Protocol Design
slipstream acts as a TCP proxy server, tunneling the streaming data between a client and a server over DNS, supporting the use of different DNS resolvers in parallel. A major aspect of slipstream is the use of QUIC1 multipath2 as the transport protocol.
Protocol Stack
Following dnstt’s approach outlined in TurboTunnel3, we decouple the encoding layer from the session and reliability layers. Compared to dnstt, QUIC combines the KCP, SMUX, and Noise layers into a single protocol, as shown below. slipstream itself does not implement any reliability based on DNS message status codes, keeping reliability management completely within QUIC. A DNS message with a failure response code does not necessarily mean that the message was not delivered to the DNS tunneling server.
Protocol stack comparison between slipstream and dnstt.

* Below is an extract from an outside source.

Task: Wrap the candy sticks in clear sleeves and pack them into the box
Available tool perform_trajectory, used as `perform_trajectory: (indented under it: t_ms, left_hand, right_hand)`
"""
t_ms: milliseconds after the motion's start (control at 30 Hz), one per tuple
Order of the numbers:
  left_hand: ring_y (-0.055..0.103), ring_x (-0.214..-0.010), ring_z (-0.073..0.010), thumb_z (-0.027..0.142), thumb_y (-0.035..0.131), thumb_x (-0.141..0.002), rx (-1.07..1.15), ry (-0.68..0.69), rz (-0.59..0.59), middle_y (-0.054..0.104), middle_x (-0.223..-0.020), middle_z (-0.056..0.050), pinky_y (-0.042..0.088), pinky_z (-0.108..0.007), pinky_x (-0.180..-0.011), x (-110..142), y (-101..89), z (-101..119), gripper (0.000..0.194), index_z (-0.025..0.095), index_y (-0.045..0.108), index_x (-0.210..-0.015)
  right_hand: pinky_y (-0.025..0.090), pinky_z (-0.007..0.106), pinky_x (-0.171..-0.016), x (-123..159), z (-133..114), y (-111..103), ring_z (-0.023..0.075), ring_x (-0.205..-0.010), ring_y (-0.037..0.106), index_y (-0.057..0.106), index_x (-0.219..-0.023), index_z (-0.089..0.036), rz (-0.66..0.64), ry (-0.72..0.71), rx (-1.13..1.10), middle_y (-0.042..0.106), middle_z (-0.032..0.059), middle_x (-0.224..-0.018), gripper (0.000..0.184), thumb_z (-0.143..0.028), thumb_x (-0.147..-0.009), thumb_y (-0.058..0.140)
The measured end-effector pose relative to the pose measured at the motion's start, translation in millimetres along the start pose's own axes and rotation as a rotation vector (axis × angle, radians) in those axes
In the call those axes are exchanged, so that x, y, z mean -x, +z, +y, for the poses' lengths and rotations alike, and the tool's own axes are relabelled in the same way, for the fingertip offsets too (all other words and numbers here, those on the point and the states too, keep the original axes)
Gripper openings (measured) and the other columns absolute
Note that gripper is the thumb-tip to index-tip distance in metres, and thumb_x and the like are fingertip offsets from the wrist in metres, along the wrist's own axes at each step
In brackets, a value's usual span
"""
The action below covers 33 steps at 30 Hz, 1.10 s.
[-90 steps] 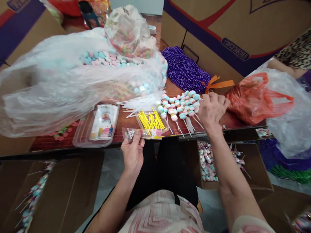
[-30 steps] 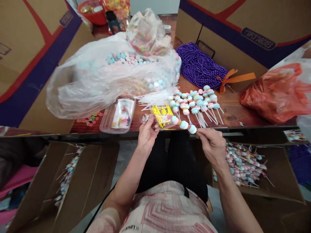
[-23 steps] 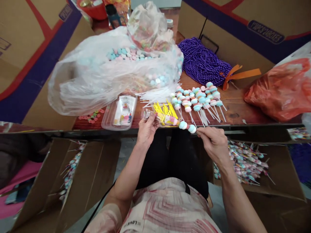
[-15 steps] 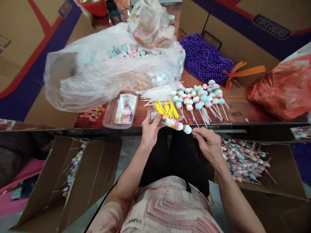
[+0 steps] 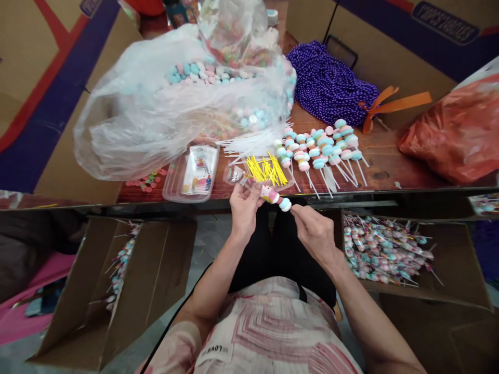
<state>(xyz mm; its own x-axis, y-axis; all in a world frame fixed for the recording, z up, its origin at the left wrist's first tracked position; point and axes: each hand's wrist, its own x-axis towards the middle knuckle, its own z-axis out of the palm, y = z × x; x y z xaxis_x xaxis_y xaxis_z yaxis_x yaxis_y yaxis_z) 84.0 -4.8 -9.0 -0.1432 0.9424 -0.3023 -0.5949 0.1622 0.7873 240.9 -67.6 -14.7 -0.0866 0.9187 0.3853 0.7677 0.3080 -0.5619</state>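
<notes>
My left hand (image 5: 244, 213) pinches a small clear printed wrapper bag (image 5: 236, 175) above my lap at the table's front edge. A candy skewer (image 5: 285, 204) of pink, white and blue sweets sits partly inside the bag, its lower sweets outside. My right hand (image 5: 316, 231) is closed on the stick end of that skewer; the stick is mostly hidden by the fingers. Just beyond my left hand lie yellow twist ties (image 5: 267, 170) in a clear tray. Several unwrapped candy skewers (image 5: 319, 150) rest to the right of them.
A big clear bag of sweets (image 5: 128, 119) and white sticks (image 5: 249, 145) lie on the table. A plastic tub (image 5: 169, 189) holds wrappers. Purple cord (image 5: 331, 85) and a red bag (image 5: 456, 135) are right. Open cartons with wrapped skewers (image 5: 382, 249) flank my legs.
My right hand has moved left, pushing the candy skewer deeper into the wrapper bag. Fewer sweets show outside it. The view has shifted slightly.
</notes>
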Motion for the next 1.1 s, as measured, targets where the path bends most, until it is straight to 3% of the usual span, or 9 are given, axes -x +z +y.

QUIC implementations are abundant, allowing us to pick and choose an implementation that fits the pull interface proposed in TurboTunnel. The main selection criteria for a QUIC implementation is support for a pull interface and the multipath QUIC extension. The latter deemed especially challenging as this RFC is going through many changes in each version of the proposal. As of writing, the only libraries supporting multipath QUIC are mp-quic, TQUIC (draft v5), XQUIC (draft v10), and picoquic (draft v11). We’ve found picoquic to be the simplest implementation to work with, supporting the latest proposals and providing a pull interface for sending and receiving packets.
Reduced Header Overhead
QUIC optimizes the header size. Compared to dnstt, this allows slipstream to reduce the header overhead from 59 bytes to 24 bytes (see the detailed bytefield diagram below). QUIC uses variable-length integers to encode certain fields, allowing for more efficient encoding of small numbers. Using a single protocol also ensures that there is no redundancy in the header, which is an issue as found in the repeated length fields in the combination of TurboTunnel, KCP, SMUX, and Noise in dnstt. For encoding and decoding QUIC packets in the DNS message, slipstream follows dnstt and encodes data into the domain name using base32 and puts raw data in TXT response records. slipstream does not add any additional headers or fields on top of QUIC. While dnstt adds a packet length marker, we rely on QUIC to add packet length markers when needed (e.g. when coallescing multiple packets into a single DNS message). For dnstt’s random padding cache-breaking solution, we also rely on QUIC to use unique packet IDs (see QUIC1 section 12.3.). QUIC frames to be retransmitted are wrapped in new QUIC packets (see QUIC1 section 13.2.1.), which ensures that retransmissions are unique too, preventing the need for additional random padding as seen in dnstt. Finally, QUIC already tracks a connection ID in the header, so we do not need to introduce an additional connection ID field in the header either.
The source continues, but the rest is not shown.